▶ **Task instructions**
When you reach the line in the data below that contains "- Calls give", please start repeating lines exactly, and stop after the line that contains "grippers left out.", repeating nothing else.

▶ **Source data**
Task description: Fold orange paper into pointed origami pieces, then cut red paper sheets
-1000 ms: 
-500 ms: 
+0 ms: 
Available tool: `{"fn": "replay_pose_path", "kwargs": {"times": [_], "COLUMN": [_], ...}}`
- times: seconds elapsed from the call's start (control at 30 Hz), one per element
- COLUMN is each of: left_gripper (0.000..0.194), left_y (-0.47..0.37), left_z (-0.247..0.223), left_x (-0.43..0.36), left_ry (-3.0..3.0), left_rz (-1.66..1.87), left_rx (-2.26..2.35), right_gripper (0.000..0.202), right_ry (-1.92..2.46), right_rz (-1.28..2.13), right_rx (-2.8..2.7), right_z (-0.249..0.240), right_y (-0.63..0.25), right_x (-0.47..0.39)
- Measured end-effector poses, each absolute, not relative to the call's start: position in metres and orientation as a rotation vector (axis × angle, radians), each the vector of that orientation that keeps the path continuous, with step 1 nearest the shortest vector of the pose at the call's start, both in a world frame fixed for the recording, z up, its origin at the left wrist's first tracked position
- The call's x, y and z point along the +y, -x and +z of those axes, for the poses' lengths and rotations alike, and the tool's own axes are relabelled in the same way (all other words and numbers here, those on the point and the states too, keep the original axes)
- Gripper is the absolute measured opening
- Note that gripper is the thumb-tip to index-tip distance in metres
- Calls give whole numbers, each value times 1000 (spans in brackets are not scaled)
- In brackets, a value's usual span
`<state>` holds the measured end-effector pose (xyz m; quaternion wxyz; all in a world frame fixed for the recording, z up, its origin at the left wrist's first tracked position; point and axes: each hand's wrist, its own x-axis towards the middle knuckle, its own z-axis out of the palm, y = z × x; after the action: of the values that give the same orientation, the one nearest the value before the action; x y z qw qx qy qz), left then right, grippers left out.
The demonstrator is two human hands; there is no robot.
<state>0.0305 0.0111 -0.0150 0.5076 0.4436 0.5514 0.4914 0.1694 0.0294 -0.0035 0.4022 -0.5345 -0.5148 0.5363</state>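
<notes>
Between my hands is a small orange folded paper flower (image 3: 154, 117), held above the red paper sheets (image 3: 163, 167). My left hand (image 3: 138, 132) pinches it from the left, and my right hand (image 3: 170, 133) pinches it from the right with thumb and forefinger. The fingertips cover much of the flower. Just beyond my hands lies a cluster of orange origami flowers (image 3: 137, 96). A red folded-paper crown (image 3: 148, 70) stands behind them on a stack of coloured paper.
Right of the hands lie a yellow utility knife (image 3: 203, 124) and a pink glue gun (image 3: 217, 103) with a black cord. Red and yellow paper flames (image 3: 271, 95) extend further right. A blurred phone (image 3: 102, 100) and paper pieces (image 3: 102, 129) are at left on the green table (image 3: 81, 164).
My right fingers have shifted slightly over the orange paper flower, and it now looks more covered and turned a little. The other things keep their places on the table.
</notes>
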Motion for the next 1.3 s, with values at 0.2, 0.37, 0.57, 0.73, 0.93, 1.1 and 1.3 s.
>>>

▶ **Solution to the problem**
- Calls give whole numbers, each value times 1000 (spans in brackets are not scaled)
- In brackets, a value's usual span
`<state>` holds the measured end-effector pose (xyz m; quaternion wxyz; all in a world frame fixed for the recording, z up, its origin at the left wrist's first tracked position; point and axes: each hand's wrist, its own x-axis towards the middle knuckle, its own z-axis out of the palm, y = z × x; after the action: of the values that give the same orientation, the one nearest the value before the action; x y z qw qx qy qz), left then right, grippers left out.

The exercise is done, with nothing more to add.